Fomos alertados de que estamos prestes a ultrapassar limiares irreversíveis

Greta Thunberg

Precisamos aproveitar, aperfeiçoar e continuar avançando com os milagres já em curso, como a transição para as energias solar e eólica. Porém, é tão importante quanto, à medida que nos esforçamos ao máximo, sempre lembrar a nós mesmos e aos outros de que isso não vai ser suficiente, porque na verdade precisamos de uma mudança de sistema. A nossa principal prioridade deve continuar a ser despertar as pessoas — e não colocá-las de novo para dormir com relatos de avanços num sistema muito imperfeito e que opera num quadro concebido para garantir a continuidade dos negócios.

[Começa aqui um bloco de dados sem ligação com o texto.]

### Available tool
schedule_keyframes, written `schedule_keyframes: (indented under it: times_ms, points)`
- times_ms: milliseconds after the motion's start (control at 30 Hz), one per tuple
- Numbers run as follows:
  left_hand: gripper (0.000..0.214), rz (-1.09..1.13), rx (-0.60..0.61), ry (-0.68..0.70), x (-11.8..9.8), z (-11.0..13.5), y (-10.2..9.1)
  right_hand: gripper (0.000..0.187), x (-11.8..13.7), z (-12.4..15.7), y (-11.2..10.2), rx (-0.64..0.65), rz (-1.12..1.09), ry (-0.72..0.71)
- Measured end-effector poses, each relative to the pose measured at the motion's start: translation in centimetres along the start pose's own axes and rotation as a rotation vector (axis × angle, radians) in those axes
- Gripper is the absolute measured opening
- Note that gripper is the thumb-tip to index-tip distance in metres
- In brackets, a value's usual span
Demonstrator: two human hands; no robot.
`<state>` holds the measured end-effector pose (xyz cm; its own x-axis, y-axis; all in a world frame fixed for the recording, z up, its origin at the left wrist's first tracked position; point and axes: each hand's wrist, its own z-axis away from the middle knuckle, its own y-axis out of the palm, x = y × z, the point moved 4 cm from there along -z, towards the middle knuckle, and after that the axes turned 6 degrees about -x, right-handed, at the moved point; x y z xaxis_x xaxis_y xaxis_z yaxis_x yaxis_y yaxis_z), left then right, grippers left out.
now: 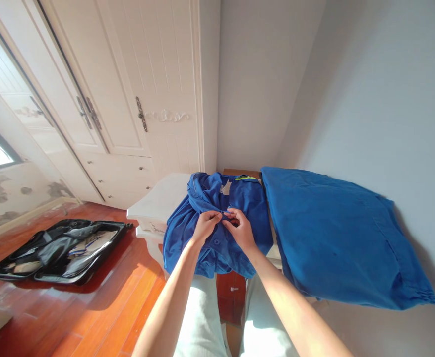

Por exemplo, é claro que devemos processar os grandes poluidores — governos e companhias petrolíferas — com frequência e sempre que possível.

Mas também cabe lembrar que ainda não dispomos de legislação para manter o petróleo nas jazidas e preservar a nossa civilização a longo prazo. Precisamos de novas leis, novas estruturas, novos parâmetros. Precisamos deixar de definir o progresso apenas pelo crescimento econômico, pelo produto interno bruto ou pela taxa de lucros conferidos aos acionistas. Precisamos abandonar o consumismo compulsivo e redefinir o crescimento. Enfim, precisamos de uma forma inteiramente nova de pensar.